WASHINGTON — Confusion over a petition threatens to curdle the dairy industry’s efforts around labeling flavored milk.

In a petition submitted four years ago, the International Dairy Foods Association (I.D.F.A.) and the National Milk Producers Federation asked the Food and Drug Administration to update its standard of identity for milk to include approved zero-calorie sweeteners as an option in sweetened dairy products. Current regulations require products containing such ingredients to be labeled as “reduced calorie” or “no added sugar,” but dairy manufacturers want the packaging to simply say “chocolate milk.” If non-nutritive sweeteners are added to the list of standard ingredients for flavored milk, the products wouldn’t require the front-label description that dairy manufacturers have deemed unattractive to some consumers.

According to the I.D.F.A., school-age children are turned off by “reduced calorie” labels. The industry hopes the proposed change would position flavored milk to compete with other beverages that contain non-nutritive sweeteners but aren’t subject to the same labeling restrictions.

Since its February publication in the Federal Register, the petition has drawn some negative feedback due to misunderstanding, said Peggy Armstrong, vice-president of communications for I.D.F.A.

Based on more than 30,000 comments received, the F.D.A. has attempted to address the confusion and educate consumers on the proposed change.

Some consumers are concerned that sweeteners would be added to plain milk.
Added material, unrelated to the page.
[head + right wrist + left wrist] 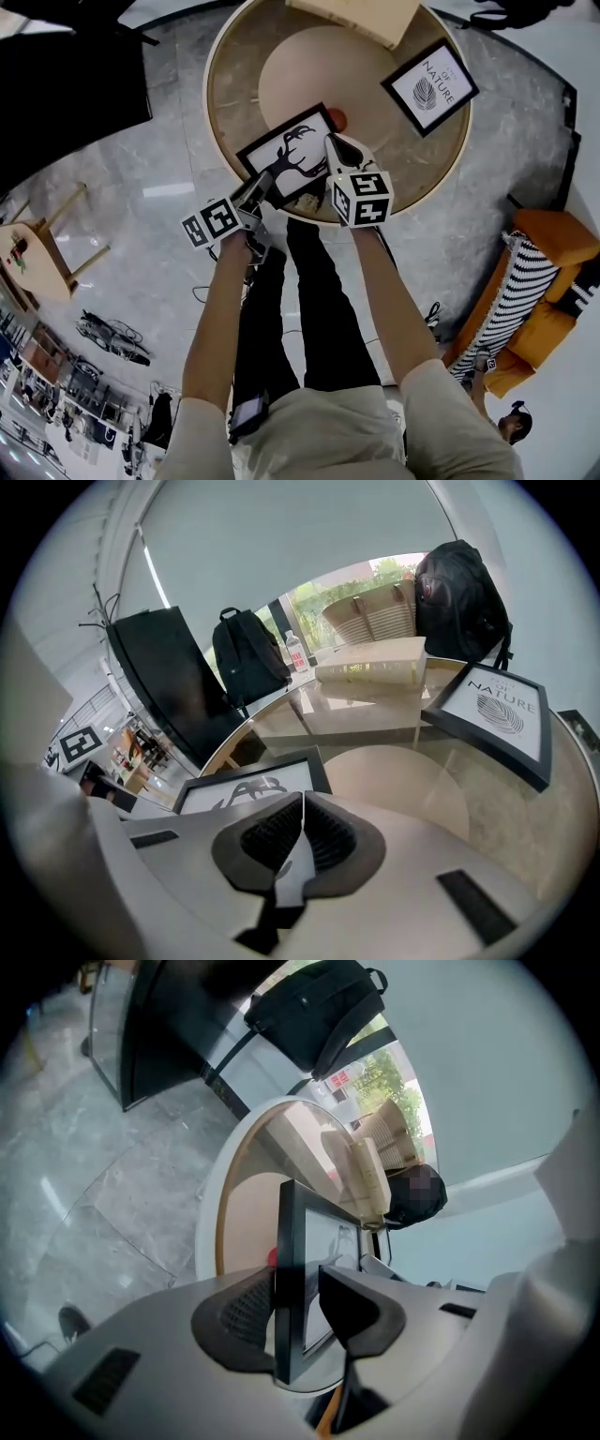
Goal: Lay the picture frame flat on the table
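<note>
The right gripper (302,832) has its jaws pressed together, ribbed pads meeting with nothing between them. Just beyond them, a little to the left, a black picture frame (251,787) with a dark branching print lies on the round glass table (525,808). A pale round base (403,780) shows through the glass. To the right sits a second black frame (497,710) bearing a leaf drawing and the word NATURE, well apart from the first. At the far side rests a light slatted wooden piece (370,663). Behind it are a water bottle (295,652), a black backpack (248,658), a larger black backpack (464,597) and a dark panel (164,691).
</note>
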`<state>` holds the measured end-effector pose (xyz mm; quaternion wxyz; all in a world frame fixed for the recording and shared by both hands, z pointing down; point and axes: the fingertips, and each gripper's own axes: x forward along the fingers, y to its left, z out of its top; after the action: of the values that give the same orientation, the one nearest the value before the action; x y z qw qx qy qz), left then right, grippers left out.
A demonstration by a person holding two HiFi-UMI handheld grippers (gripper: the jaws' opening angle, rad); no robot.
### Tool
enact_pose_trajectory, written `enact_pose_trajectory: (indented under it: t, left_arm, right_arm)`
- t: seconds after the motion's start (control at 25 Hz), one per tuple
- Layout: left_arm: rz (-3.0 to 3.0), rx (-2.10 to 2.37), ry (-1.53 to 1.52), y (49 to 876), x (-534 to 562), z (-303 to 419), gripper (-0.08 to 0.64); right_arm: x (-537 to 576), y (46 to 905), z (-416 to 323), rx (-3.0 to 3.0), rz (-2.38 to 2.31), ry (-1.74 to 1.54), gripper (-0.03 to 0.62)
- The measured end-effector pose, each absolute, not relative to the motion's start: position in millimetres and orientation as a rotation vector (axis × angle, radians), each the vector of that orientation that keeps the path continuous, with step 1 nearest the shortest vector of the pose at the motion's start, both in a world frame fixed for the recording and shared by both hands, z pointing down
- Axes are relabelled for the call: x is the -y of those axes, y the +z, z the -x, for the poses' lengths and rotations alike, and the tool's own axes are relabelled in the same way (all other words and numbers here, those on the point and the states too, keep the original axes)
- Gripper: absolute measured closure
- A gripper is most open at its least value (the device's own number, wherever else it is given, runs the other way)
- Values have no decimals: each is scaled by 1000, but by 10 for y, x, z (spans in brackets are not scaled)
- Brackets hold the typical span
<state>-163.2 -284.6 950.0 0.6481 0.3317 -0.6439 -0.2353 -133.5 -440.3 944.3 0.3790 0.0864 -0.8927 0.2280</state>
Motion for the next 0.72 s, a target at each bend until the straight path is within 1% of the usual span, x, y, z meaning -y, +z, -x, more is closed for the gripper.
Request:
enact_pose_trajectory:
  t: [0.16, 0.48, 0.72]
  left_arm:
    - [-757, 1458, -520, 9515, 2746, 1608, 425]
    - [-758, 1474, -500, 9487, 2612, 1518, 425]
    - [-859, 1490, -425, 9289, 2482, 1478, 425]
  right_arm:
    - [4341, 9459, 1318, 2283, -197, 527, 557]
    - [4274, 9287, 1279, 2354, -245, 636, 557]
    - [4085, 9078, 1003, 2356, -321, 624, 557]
Additionally, some worry that dairy manufacturers will attempt to sneak ingredients into the product without including them on the package’s ingredient list. Neither presumption is true, Ms. Armstrong said.

“What we asked for is some flexibility as to what we can call it on the front of the packaging,” she said. “All ingredients would still be listed on the label.”

The confusion stems in part from the difficulty to describe the amendment of a food standard in plain language, said Arthur Whitmore, public affairs specialist in the F.D.A.’s Office of Food and Veterinary Medicine.

“In general, consumers are unfamiliar with the concept and requirements of a food standard,” Mr. Whitmore said.

The F.D.A. has published a clarification for consumers on-line and is inviting public comment on whether the proposed change will provide sufficient information for consumers to understand what is in the milk they buy, as well as whether the “reduced calorie” description affects their purchasing decisions. The item remains open for comment until May 21.